The meetings were intense as participants grappled with how best to portray the complexities of so many aspects to one of the world’s most pressing problems; and the atmosphere was tense as governments fought on ways to explain who and what were to blame for the crisis, and how to share the burden of reducing emissions in the future.

The facts in the 33-page Summary for Policy Makers (SPM) were stark indeed, including that:
–Half of all carbon dioxide emissions from 1750 to 2010 occurred in the last 40 years.

Cumulative carbon dioxide from fossil fuel combustion, cement production and flaring by 1970 (since 1750) reached 420 giga tonnes but this had tripled to 1,300 giga tonnes in 2010, showing the tremendous increase in the past 40 years;–Greenhouse gas annual emission was about 39 giga tonnes of carbon dioxide equivalent in 2000, but this grew by about 1 giga tonne per year to reach a high of 49 giga tonnes by 2010;

–Without additional mitigation action to reduce emissions, the concentration of greenhouse gases in the atmosphere, driven by growth in population and economic activities, is expected to jump from 430 parts per million (ppm) of carbon dioxide equivalent in 2011 to 450 ppm by 2030 and 750-1,300 ppm by 2100;

–This growth in emissions and concentration of greenhouse gases is projected to raise the global mean surface temperature in 2100 by 3.7 to 4.8 degrees centigrade above the pre-industrial levels.

(The present temperature is about 0.8 degree above pre-industrial levels; a rise by over two degrees is considered damaging while a four-degree rise would be catastrophic).

–To keep global warming below two degrees relative to pre-industrial levels, the concentration of greenhouse gases should not exceed 450 ppm of CO2 equivalent.

To attain this concentration (and not higher), this implies global greenhouse gas emissions in 2050 should be 40-70 per cent below the 2010 level, and near zero or below in 2100.

–Governments have to do more in mitigation action than what they have pledged so far (at Cancun in 2010) as those pledges, if implemented, would only keep global temperature rise below three degrees relative to pre-industrial levels, which would have disastrous effects.

The SPM is a summary report, negotiated among governments and scientists, that is meant to tell policy makers in a few pages what an “underlying report” details in more than a thousand pages.

While the scientists are responsible for the contents of the underlying report, they together with the governments are jointly responsible for the SPM, which is why the IPCC is seen as such a powerful body.

Actions to be taken

There is buy-in by the governments for a report that is science-based but tempered (or diluted, depending on how one looks at it) by the views of a wide range of governments with diverse and often different views.

One of the useful things in the report is that it also summarises in a few pages the actions that can be taken to reduce emissions.

It provides the advantages of taking actions in various sectors but also points out the disadvantages, barriers and costs of doing so.

The summary report has, however, little to say that is new or useful on how the governments can cooperate and act to cut emissions.
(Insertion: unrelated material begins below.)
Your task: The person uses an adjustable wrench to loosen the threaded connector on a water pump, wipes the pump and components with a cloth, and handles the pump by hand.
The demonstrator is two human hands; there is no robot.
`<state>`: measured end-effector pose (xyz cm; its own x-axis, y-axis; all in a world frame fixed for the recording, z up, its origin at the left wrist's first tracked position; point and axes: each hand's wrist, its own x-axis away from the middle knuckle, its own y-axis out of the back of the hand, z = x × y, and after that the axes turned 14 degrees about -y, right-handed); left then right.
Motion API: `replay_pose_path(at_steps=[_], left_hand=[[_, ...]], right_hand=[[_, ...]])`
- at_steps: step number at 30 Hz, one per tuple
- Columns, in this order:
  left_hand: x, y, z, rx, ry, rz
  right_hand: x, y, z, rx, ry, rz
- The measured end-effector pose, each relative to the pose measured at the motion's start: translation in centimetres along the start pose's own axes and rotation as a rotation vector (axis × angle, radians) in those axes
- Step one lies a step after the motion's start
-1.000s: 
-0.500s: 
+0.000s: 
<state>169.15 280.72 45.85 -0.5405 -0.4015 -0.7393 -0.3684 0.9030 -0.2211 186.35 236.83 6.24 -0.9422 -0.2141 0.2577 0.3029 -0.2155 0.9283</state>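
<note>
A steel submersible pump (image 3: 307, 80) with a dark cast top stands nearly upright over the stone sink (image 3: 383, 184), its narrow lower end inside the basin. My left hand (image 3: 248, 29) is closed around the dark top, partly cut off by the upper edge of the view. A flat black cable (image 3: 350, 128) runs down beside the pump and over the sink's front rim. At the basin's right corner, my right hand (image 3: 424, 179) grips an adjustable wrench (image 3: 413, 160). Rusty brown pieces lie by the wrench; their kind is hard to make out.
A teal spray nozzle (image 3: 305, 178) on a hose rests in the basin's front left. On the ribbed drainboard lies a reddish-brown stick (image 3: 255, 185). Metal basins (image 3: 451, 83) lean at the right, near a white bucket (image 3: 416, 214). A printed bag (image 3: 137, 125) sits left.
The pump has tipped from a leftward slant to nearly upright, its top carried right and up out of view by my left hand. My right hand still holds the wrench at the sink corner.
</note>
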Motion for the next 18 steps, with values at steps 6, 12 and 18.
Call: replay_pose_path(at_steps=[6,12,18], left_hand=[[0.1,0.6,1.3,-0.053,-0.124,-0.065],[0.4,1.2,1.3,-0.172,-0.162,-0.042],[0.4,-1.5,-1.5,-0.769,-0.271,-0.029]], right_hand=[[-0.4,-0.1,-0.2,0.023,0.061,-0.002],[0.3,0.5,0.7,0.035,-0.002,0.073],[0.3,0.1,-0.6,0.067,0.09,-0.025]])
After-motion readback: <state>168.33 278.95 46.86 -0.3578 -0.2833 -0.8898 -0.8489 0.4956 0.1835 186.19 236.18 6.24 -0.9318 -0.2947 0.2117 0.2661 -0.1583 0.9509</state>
What kinds of agreements and understandings can they consider that are fair and effective? What key issues do they need to resolve and why is it hard to get the solutions?

Those are difficult questions and answering them properly was perhaps too much a task for the scientists or not in their mandate. All in all, the IPCC has produced a valuable set of reports that should be seen as a state of the art on where we know we stand vis-à-vis the climate situation, and the difficult choices in tackling the crisis overall.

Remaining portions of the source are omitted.